Client management maturity model

Meridian West’s client management maturity model illustrates four stages of development that professional firms typically transition through on their journey to client-focused relationship management.

In larger firms with diverse client bases it not uncommon to find a range of these approaches deployed simultaneously to meet the needs of different clients. For example, international financial institutions may require a more resource-intensive approach than mid-sized corporates or private clients.

 

Starting out with client management

Historically many professional firms had no formal client management programme. While they may have benefited from a client-focused culture, this was not supported by a systematic firm-wide approach to managing clients. Fee-earner performance was measured on utilisation and on their ability to win work from within their own pool of clients, often with little thought to the opportunities for cross-referrals.

 

Putting in place a client management infrastructure

Many firms now have some form of client management system in place. Typically this means they have identified a number of key clients who may be supported by business development specialists or nominated account managers. However, these roles are often spread thinly – sometimes one person might be attached to up to 20 important clients – so they have little time to do more than provide administrative support to fee-earners working with these clients. This can create tension: if business development professionals spend little of their time directly interacting with clients they may lack credibility in the eyes of fee-earners.

 

A more mature approach to client management

The professional firms that have taken strides to invest in client management now occupy step three or four on the maturity model. In these firms designated client mangers spend more of their time out of the office, meeting clients and building their network in the client organisation. They usually have fewer client relationships to manage, and will be responsible for making internal introductions and spotting opportunities for deepening the relationship.

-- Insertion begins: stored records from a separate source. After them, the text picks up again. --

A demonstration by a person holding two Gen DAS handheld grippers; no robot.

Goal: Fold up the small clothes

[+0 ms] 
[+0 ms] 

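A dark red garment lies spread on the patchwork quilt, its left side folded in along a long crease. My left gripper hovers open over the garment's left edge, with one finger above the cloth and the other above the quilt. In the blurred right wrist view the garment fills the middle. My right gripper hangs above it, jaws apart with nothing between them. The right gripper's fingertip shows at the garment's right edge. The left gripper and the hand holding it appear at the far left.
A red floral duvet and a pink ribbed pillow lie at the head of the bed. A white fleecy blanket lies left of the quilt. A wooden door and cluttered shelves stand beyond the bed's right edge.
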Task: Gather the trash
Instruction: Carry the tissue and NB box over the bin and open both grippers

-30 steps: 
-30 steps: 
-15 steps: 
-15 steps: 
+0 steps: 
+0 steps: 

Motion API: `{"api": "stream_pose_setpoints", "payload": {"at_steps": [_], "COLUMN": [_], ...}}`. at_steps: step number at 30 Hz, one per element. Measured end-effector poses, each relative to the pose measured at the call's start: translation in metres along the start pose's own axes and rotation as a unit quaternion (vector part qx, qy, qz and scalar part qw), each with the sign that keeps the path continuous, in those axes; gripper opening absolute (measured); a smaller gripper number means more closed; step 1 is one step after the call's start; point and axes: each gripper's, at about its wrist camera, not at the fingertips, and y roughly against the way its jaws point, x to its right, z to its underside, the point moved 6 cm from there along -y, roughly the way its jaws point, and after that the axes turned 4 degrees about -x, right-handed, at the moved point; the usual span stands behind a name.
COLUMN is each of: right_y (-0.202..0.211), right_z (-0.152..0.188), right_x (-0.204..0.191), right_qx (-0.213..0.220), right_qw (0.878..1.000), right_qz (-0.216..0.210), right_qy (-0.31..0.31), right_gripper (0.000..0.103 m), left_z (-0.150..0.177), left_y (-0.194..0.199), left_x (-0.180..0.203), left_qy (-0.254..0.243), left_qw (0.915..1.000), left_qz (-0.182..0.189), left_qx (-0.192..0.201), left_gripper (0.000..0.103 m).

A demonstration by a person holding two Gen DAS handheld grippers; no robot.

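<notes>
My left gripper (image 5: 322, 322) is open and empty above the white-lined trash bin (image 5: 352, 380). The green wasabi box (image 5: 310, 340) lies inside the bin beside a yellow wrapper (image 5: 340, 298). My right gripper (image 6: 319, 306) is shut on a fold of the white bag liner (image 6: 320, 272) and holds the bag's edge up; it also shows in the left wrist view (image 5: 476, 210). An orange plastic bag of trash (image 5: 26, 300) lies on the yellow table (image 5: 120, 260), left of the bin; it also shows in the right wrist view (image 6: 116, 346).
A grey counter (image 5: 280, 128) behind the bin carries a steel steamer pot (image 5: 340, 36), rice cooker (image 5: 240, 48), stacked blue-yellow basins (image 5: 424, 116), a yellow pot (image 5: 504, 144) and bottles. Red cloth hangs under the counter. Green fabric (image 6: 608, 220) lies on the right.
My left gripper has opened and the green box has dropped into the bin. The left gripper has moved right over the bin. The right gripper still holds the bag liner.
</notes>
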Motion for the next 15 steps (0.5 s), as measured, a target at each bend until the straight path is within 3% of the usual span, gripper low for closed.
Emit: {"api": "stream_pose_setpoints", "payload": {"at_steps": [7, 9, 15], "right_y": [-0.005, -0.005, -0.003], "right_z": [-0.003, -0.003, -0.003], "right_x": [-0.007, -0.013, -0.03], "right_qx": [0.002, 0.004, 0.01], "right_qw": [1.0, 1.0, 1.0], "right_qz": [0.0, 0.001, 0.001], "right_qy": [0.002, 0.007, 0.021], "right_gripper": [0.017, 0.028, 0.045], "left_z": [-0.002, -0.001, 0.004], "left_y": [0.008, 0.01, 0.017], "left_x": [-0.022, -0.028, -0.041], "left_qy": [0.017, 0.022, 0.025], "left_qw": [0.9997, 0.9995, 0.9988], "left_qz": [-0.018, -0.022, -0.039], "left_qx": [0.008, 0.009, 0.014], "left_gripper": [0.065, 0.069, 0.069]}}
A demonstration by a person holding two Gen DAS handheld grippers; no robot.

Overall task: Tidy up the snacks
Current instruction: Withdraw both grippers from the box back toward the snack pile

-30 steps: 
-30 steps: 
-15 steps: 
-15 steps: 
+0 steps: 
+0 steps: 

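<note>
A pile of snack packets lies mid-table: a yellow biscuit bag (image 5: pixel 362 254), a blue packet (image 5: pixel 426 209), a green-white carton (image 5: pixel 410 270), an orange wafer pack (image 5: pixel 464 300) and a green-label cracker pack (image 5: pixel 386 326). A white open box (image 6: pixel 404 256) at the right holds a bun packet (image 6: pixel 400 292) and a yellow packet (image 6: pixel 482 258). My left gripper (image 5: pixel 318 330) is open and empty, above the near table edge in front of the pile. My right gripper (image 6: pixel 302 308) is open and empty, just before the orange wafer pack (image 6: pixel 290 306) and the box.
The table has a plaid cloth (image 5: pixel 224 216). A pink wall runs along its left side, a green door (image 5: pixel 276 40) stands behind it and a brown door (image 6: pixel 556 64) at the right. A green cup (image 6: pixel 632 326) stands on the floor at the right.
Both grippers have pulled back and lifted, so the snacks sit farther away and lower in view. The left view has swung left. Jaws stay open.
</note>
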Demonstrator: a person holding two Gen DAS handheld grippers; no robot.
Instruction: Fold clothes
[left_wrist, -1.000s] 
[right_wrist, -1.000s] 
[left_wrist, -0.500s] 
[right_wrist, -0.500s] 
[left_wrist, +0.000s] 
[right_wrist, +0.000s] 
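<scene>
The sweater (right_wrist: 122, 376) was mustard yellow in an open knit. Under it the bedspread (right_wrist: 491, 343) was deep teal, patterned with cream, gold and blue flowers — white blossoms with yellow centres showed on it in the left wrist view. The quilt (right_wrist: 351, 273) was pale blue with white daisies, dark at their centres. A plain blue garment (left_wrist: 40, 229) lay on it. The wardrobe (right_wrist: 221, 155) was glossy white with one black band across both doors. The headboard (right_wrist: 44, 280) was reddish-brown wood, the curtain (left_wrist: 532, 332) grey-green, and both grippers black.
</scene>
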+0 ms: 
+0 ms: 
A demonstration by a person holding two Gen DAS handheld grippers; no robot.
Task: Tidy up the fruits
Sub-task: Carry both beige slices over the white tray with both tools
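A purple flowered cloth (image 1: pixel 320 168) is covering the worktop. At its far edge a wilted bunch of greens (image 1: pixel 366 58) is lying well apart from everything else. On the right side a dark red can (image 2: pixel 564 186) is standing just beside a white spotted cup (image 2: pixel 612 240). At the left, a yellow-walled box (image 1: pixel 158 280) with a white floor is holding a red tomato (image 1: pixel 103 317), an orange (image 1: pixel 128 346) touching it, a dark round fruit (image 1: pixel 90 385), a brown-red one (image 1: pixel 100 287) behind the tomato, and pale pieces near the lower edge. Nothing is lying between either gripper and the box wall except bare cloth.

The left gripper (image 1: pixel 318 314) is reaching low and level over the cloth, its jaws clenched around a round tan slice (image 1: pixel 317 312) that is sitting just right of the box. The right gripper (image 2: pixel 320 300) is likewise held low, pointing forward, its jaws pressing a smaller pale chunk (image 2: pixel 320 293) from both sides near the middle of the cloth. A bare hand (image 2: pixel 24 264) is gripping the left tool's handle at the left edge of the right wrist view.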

At the far end of the maturity model there is close alignment between the firm’s strategy and culture, its client management approach and the systems and process that deliver client insight and intelligence to fee-earners and business development professionals in the business. In our experience very few firms have reached this level of maturity.

 

Tough choices, but clear benefits

As professional firms move along the maturity model they must make tough choices. Where will client management resources be prioritised? Which clients will not be targeted? It is important these decisions are taken on the basis of evidence, not just the hunches of relationship partners. Calculating the profitability of individual clients is incredibly important: it is not uncommon for firms to find that high-revenue clients yield low profitability once the high cost of servicing, discounting and added-value extras is calculated.

The firms that have made proactive changes to how they work with client have benefited from a deeper understanding of the opportunities to develop loyal client relationships and enjoy long-term, sustainable growth among their key clients. They are more effective and efficient and cross-referring work based on known client needs. How do they do this? The next article in this series will focus in on specific examples of good practice from across professional services.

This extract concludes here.